Hakikat şudur ki, milliyetçi Türkler kilisenin (dini kurumun) ve devletin ayırılması fikrini Avrupa’daki siyasi fikirler tarihinden alıp benimsemiştir. İlkel Hıristiyanlık, siyasi veya sivil bir birlik olarak değil, fakat din-dışı bir dünyada, sivil işlerle hiçbir alakası olmayan ve pratikte bütün meselelerde Roma otoritesine boyun eğen bir manastır tarikatı (monastic order) olarak tesis edilmiştir. Bunun sonucu olarak, devlet Hıristiyan olduğunda devlet ve Kilise, aralarında sonu gelmez sınır münakaşası olan iki ayrı iktidar olarak birbiriyle karşılaştılar. İslam’da böyle bir şey hiçbir zaman olamazdı, çünkü İslam baştan itibaren bir sivil toplumdu, Kur’an’dan basit bir hukuki ilkeler kümesi almışlardı. Romalıların on iki tabieti gibi, daha sonraki tecrübenin gösterdiği üzere, bu hukuki ilkeler kümesi yorum yoluyla büyük genişleme ve gelişme imkanlan taşıyordu. Dolayısıyla, milliyetçi devlet teorisi, İslam’da var olmayan bir ikilemi telkin ettiği nispette yanıltıcıdır.”

 

Muhammed İkbal, zaman içerisinde görüşlerini değiştirerek Türkiye’de yürürlüğe konulan bazı inkılâpları eleştirmişti (Ahmet Şamil Gürer & Necmi Uyanık (2019). “Muhammed İkbal’in Türk Modernleşmesine Bakışı”. Tarihin Peşinde. Uluslararası Tarih ve Sosyal Araştırmalar Dergisi. Yıl: 2019. Sayı: 21. Sf: 57-72).

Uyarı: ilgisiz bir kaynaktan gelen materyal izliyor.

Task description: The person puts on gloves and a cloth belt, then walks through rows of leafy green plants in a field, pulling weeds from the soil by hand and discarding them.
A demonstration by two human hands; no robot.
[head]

İkbal, 1932 yılında yayımladığı Cavidname’de Mustafa Kemal Atatürk liderliğinde uygulanan inkılâpları eleştirmişti (Fazlur Rahman (1984). “Muhammad Iqbāl and Atatürk’s Reforms“. Journal of Near Eastern Studies. Vol. 43. No. 2. Sf: 157-162) (Fazlur Rahman adı geçen makalesinde, Muhammed İkbal’in bu eleştirileri hakkında Atatürk’ün ‘İkbal önce kendi halkını İngiliz hakimiyetinden kurtarsın da ondan sonra konuşalım!’ (‘Let Iqbal first liberate his people from British rule and then we can talk!“) yanıtını verdiğini belirtmektedir).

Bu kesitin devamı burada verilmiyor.